Di fatto, i dati scientifici sulla connessione tra i pasti prima del bagno e il rischio annegamento sono pochi, tanto che la International Life Saving Federation definisce infondata la raccomandazione di evitare il bagno dopo i pasti.
BUON SENSO. Anche se i rischi di annegamento vero e proprio vengono da ben altri motivi, e il buon senso (quanto si è mangiato, quanto è fredda l’acqua) è il più utile metro per regolarsi, c’è però da dire che le canoniche tre ore di attesa tra il pasto e il bagno non sono una regola di prudenza campata in aria.

TEMPI DI DIGESTIONE. Consideriamo i tempi medi di permanenza dei cibi nello stomaco: un succo di frutta ci mette al massimo venti minuti per passare all’intestino, la frutta impiega circa mezz’ora (20 minuti l’anguria, 40 le mele), la verdura cruda 30-40 minuti, quella cotta 45-50, le patate 60.

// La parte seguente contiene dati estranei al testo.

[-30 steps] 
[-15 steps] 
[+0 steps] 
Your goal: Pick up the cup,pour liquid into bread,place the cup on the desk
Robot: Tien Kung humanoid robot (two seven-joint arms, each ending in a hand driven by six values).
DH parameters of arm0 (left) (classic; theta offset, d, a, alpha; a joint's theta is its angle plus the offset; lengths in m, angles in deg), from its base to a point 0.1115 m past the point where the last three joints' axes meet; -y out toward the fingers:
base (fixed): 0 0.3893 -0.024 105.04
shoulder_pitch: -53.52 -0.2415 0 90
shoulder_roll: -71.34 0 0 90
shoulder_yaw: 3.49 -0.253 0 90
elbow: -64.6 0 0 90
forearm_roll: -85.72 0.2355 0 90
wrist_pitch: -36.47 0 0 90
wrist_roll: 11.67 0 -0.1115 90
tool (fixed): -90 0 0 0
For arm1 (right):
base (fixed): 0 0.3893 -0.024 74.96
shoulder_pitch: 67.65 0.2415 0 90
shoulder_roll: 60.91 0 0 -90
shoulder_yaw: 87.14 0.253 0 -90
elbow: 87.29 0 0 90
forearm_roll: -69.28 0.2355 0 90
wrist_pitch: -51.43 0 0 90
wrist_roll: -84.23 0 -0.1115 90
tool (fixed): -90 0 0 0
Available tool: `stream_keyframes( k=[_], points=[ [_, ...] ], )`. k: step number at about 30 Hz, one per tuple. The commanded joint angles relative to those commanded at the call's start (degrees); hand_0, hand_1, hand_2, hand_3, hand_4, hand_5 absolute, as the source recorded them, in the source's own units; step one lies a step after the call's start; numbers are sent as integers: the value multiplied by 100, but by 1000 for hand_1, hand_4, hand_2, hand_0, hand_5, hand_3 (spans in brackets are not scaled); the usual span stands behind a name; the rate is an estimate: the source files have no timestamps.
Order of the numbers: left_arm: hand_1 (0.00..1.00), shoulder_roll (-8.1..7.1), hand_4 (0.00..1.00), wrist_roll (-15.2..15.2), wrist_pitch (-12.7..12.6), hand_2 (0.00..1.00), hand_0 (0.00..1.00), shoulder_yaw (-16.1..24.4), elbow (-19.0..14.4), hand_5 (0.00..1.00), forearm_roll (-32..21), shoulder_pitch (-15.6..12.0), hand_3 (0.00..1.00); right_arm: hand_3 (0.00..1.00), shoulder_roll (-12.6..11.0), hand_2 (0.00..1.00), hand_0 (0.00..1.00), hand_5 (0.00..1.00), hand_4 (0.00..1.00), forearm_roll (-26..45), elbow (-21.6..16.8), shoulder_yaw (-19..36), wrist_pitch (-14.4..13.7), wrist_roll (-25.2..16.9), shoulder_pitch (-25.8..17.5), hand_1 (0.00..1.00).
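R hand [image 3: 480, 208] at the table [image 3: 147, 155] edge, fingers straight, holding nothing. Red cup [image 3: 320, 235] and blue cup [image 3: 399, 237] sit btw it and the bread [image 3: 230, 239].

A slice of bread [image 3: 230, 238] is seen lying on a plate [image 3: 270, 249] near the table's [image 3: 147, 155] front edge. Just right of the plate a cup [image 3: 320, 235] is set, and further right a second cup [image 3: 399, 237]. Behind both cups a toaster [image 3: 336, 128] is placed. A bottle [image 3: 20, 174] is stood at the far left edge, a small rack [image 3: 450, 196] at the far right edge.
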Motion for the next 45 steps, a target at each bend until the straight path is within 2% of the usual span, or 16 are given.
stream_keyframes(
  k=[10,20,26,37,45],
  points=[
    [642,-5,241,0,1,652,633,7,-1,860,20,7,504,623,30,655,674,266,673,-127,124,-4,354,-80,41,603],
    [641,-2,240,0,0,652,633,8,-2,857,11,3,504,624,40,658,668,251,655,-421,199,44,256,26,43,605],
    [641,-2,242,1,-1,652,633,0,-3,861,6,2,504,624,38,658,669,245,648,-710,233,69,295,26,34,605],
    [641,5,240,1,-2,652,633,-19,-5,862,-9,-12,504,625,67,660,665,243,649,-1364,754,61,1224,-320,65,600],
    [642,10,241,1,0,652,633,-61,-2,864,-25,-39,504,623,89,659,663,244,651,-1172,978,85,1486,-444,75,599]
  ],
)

I carboidrati vengono generalmente digeriti nel giro di un’ora. Anche al latte scremato e ai formaggi freschi basta un’ora circa, mentre per i formaggi stagionati ce ne possono volere anche 4 o 5.
Se il pasto consumato è a base di pesce, un’ora è più che sufficiente per la digestione, mentre per una bistecca di manzo ne servono 3 o 4, e fino a 5 per il maiale.